The relative potencies of the CysLTs for stimulation of calcium mobilization in HEK-293-CysLTR cells (LTD4 > LTC4 > LTE4) are similar to that observed in functional studies in other cells and tissues, including human pulmonary tissues (Muccitelli et al., 1987; Labat et al., 1992). Furthermore, as in the present experiment in HEK-293-CysLTR cells indicating that LTE4 is a partial agonist for eliciting calcium responses in these cells, previous studies in DMSO-differentiated human U937 cells (Saussy et al., 1989), human bronchus (Muccitelli et al., 1987), and sheep trachea (Mong et al., 1989) also have provided evidence that LTE4 has lower intrinsic activity relative to LTC4 and LTD4.

Additional studies are required to determine unequivocally if this CysLT receptor corresponds to either of the previously described CysLT1 or CysLT2 receptors, which were classified based on a comparison of the rank order potency of agonists and antagonists in various tissues from different species (Coleman et al., 1995). Pharmacologically, the CysLTR described herein has aspects of its profile, including agonist and antagonist potencies and relative agonist efficacies, which are similar in several respects to that of the CysLT1 receptor, rather than the CysLT2 receptor. For example, contraction of smooth muscles mediated by activation of CysLT1receptors (e.g., in human bronchus) are, like [3H]LTD4 binding and LTD4-induced Ca2+mobilization in HEK-293-CysLTR cells, potently inhibited by the various receptor antagonists used in this study (Hay et al., 1987; Krell et al., 1990; Jones et al., 1995; Metters, 1995). In contrast, responses produced by stimulation of the CysLT2 receptor are not sensitive to these compounds (Labat et al., 1992; Coleman et al., 1995; Gorenne et al., 1996). However, there is recent information that the proliferative effects of LTD4 in human cultured tracheal smooth muscle cells may be mediated by stimulation of an atypical CysLTR that does not fit into the current classification (CysLT1 and CysLT2) (Panettieri et al., 1998).

The lack of effect of pertussis toxin on CysLT-induced functional responses suggests that the G protein involved in transfected cells is of the Gq/11 rather than the Gi/o class. The LTD4-induced Ca2+ response of the endogenous receptor expressed in differentiated human U937 cells is partially blocked by pertussis toxin, suggesting that this receptor is coupled to pertussis toxin-sensitive and -insensitive G proteins (Saussy et al., 1989). The Ca2+ response resulting from activation of the cloned LTB4receptor expressed in CHO cells was minimally inhibited by pertussis toxin (Yokomizo et al., 1997), whereas the LTB4-induced response in leukocytes is pertussis toxin-sensitive (Powell et al., 1996). The LTD4-induced Ca2+ response in stable HEK-293-CysLTR cells was minimally affected by removal of extracellular Ca2+, indicating that the response was the result of release from intracellular stores. This is different from the Ca2+ response in differentiated U937 cells where most of the Ca2+ response was lost when extracellular Ca2+ was removed (Saussy et al., 1989). Differences in the G proteins expressed in transfected cells compared with cells endogenously expressing the receptors could account for these different sensitivities to pertussis toxin and extracellular calcium.

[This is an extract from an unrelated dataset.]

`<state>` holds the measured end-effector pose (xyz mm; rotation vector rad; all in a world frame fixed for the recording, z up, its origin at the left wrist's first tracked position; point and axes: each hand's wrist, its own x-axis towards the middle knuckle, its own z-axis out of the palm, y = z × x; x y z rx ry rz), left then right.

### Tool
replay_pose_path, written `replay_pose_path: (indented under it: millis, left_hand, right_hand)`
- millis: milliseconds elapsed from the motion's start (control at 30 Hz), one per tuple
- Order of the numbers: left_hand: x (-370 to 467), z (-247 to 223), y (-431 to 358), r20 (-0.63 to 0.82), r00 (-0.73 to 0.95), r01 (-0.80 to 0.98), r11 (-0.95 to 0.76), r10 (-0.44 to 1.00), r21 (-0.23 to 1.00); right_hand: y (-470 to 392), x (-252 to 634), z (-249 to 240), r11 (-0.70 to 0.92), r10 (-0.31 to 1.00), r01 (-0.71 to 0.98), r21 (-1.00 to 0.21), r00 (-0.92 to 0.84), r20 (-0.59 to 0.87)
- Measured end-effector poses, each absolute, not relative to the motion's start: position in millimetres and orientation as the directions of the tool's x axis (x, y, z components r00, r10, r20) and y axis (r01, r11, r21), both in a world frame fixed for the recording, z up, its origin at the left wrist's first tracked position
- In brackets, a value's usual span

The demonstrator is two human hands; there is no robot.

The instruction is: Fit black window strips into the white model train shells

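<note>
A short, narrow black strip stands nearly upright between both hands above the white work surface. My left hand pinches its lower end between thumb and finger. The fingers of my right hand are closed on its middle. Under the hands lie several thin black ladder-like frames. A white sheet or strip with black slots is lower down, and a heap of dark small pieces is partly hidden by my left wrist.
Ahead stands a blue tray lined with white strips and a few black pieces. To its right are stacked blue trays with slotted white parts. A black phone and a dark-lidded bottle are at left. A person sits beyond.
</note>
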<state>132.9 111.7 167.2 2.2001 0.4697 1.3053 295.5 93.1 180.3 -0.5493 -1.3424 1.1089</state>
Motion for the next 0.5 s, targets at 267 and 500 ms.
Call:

The presence of the CysLTR in human lung, including bronchus, agrees with previous functional studies and supports the convincing evidence from preclinical and clinical studies that the CysLTs play an important role in asthma pathogenesis. Although our preliminary assessment using RT-PCR suggested no alterations in the level of expression of the CysLTR in lungs from asthmatic versus nonasthmatic individuals, additional studies, in particular at the protein level, are required to determine whether alterations in the CysLTR expression occur in diseases of the lung and other tissues. The strong expression of the receptor on PBLs suggests that the CysLTs may have an impact on the function of T-cells, which are thought to be key cells in a variety of immune and inflammatory disorders. Furthermore, the localization of this CysLTR on U937 cell suggests that this is the endogenous receptor on this cell line, which has been used as a cellular system to identify and evaluate CysLTR antagonists; however, it does not preclude the existence of additional CysLTRs. Additional investigation is required to determine whether the presence of the receptor in other tissues has any pathophysiological significance.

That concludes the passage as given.